Lines from the first one down to the one containing "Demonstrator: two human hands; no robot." in the data below are the only ones needed; please return them exactly, both ends included.

-=-=-=-=-

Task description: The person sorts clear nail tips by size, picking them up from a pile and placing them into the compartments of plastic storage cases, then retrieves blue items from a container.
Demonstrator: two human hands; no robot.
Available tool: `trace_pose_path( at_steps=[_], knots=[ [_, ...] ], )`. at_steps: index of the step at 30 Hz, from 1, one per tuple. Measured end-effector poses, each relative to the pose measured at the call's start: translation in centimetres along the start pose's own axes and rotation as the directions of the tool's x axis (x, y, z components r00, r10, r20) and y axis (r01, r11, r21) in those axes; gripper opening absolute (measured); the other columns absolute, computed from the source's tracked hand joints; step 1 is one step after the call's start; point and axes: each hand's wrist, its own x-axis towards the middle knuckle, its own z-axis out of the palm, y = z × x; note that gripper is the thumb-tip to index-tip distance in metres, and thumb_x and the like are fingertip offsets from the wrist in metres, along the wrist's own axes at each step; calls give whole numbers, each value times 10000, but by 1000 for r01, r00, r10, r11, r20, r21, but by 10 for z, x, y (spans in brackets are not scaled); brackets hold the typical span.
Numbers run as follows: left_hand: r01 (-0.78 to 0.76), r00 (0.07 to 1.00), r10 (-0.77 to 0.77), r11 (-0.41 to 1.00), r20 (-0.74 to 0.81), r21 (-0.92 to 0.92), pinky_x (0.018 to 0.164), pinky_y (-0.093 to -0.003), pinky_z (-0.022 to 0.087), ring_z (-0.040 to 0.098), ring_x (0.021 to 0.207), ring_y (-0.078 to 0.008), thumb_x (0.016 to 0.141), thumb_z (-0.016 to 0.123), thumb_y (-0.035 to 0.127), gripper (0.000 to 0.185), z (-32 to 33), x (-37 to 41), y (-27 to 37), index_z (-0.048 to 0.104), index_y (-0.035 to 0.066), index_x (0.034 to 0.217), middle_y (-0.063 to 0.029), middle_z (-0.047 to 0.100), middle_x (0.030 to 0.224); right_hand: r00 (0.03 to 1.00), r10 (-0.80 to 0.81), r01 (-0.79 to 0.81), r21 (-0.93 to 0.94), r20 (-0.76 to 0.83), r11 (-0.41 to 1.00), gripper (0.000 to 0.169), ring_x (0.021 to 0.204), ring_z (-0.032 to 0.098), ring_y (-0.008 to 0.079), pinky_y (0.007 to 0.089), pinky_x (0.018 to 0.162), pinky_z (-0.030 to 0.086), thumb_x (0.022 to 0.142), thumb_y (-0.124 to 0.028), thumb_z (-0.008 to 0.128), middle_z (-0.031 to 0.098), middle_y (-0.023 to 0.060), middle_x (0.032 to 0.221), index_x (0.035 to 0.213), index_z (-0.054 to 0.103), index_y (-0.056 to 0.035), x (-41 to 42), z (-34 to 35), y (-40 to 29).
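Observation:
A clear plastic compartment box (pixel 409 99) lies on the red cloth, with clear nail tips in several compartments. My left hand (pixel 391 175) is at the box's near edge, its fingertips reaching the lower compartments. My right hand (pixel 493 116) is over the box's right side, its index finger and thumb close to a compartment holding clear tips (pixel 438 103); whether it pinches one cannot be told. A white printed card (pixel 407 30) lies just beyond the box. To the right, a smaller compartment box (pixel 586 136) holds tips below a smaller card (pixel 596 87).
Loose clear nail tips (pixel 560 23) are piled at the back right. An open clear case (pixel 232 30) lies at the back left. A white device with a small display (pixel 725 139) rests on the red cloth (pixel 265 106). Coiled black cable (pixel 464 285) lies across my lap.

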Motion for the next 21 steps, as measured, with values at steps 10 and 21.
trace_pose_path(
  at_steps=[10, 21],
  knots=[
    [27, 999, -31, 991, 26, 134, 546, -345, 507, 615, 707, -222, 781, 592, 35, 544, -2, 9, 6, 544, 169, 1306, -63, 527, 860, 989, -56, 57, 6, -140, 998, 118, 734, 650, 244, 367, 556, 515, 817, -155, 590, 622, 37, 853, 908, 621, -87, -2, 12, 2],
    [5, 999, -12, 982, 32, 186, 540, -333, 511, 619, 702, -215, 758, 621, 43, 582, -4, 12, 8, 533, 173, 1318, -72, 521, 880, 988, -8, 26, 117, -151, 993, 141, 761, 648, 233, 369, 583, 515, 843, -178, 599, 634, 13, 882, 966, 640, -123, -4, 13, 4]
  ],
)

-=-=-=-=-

* [EXPECTED ANSWER]:
Task description: The person sorts clear nail tips by size, picking them up from a pile and placing them into the compartments of plastic storage cases, then retrieves blue items from a container.
Demonstrator: two human hands; no robot.

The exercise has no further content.